TASK REQUIREMENTS: Look in the listing below for the line that has "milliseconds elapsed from", then return it and each following line up to and including the one with "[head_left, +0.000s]", exactly and without pictures.

☆ ☆ ☆ ☆

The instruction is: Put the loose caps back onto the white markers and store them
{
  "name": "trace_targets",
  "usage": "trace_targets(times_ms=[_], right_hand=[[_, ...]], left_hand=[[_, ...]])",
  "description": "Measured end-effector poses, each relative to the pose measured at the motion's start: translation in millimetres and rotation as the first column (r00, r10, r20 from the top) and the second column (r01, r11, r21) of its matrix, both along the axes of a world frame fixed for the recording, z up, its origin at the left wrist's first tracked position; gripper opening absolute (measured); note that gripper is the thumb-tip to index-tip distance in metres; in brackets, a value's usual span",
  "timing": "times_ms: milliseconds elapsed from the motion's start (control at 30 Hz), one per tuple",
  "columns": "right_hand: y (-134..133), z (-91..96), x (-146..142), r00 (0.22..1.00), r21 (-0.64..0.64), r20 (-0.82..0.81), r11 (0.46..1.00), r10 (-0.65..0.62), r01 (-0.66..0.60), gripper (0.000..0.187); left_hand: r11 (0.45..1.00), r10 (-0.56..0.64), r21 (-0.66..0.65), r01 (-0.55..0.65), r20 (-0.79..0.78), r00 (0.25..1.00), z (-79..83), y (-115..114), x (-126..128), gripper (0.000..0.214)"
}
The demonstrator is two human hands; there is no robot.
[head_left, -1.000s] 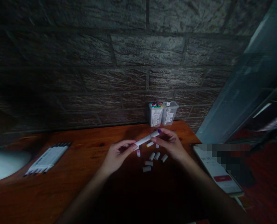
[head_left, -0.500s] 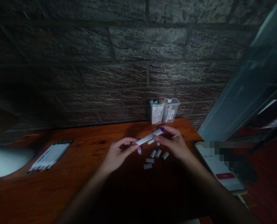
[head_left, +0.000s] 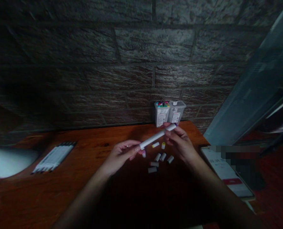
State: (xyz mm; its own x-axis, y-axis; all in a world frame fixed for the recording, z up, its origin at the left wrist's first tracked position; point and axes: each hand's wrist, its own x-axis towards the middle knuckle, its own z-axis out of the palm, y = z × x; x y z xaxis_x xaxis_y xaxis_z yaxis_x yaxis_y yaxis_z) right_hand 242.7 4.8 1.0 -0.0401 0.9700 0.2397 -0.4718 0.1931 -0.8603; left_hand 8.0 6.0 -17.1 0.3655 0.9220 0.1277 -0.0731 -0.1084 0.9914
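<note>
Head view shows a slim white cylindrical marker with a purple end (head_left: pixel 153 138) held above the desk, slanting up toward the right. The left hand (head_left: pixel 119 156) has its grip clamped on the lower end, thumb against fingers; the right hand (head_left: pixel 181 143) has its grip closed around the upper part, near the purple end. Just below the left fingertips is a small white cap with a pinkish-purple end (head_left: pixel 144 153). Two short white caps with yellow ends (head_left: pixel 155 145) lie under the marker, and five short greyish cylindrical caps (head_left: pixel 163 156) lie nearer the person. Behind stand two translucent plastic containers with white labels (head_left: pixel 161 117), side by side; the left one holds colourful-ended pieces. Well to the left, a row of white markers with dark ends (head_left: pixel 54 157) lies on the reddish-brown wooden desk (head_left: pixel 89 159).
</note>
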Motion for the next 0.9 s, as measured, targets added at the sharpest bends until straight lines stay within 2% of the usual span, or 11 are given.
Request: trace_targets(times_ms=[100,200,333,467,600,767,900], right_hand=[[1,-0.7,-1,1.0,0.015,-0.007,1.0,0.005,-0.005,0.026],[2,-0.8,-1,1.0,0.009,-0.008,1.0,0.0,0.0,0.026],[3,-5.5,1,0.995,-0.039,0.095,0.999,0.005,-0.002,0.024],[4,-15.6,1,0.973,0.006,0.227,0.999,0.043,-0.045,0.027],[6,-20.5,-3,0.978,0.025,0.211,1.0,-0.001,-0.004,0.025],[5,-13.2,-6,0.999,0.024,0.046,1.0,-0.021,0.02,0.028],[4,-8.5,-6,1.0,0.013,0.0,1.0,-0.008,0.008,0.025]], left_hand=[[0.993,0.118,0.008,-0.119,0.086,0.989,-3.9,3,-1,0.029],[0.982,0.19,-0.012,-0.19,0.175,0.966,-4.1,5,-1,0.026],[0.973,0.232,-0.092,-0.214,0.335,0.913,2.4,5,1,0.026],[0.974,0.225,-0.111,-0.196,0.439,0.87,7.2,6,-1,0.023],[0.984,0.178,-0.087,-0.155,0.455,0.872,6.7,5,-2,0.023],[0.992,0.114,0.008,-0.128,0.399,0.91,1.5,4,-1,0.022],[0.988,0.119,0.047,-0.147,0.37,0.921,-2.1,7,-2,0.025]])
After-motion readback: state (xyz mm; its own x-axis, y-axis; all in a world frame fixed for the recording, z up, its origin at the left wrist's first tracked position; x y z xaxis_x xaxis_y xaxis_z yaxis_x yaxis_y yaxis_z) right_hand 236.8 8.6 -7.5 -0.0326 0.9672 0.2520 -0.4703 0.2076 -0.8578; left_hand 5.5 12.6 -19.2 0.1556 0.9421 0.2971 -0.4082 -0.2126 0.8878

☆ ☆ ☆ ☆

RESPONSE FOR THIS EXERCISE:
  "timing": "times_ms: milliseconds elapsed from the motion's start (control at 30 Hz), one per tuple",
  "columns": "right_hand: y (-134..133), z (-91..96), x (-146..142), r00 (0.22..1.00), r21 (-0.64..0.64), r20 (-0.82..0.81), r11 (0.46..1.00), r10 (-0.65..0.62), r01 (-0.66..0.60), gripper (0.000..0.187); left_hand: r11 (0.45..1.00), r10 (-0.56..0.64), r21 (-0.66..0.65), r01 (-0.55..0.65), r20 (-0.79..0.78), r00 (0.25..1.00), z (-79..83), y (-115..114), x (-126..128), gripper (0.000..0.214)"
}
The demonstrator is two human hands; there is no robot.
[head_left, -1.000s] 
[head_left, -0.500s] 
[head_left, +0.000s] 

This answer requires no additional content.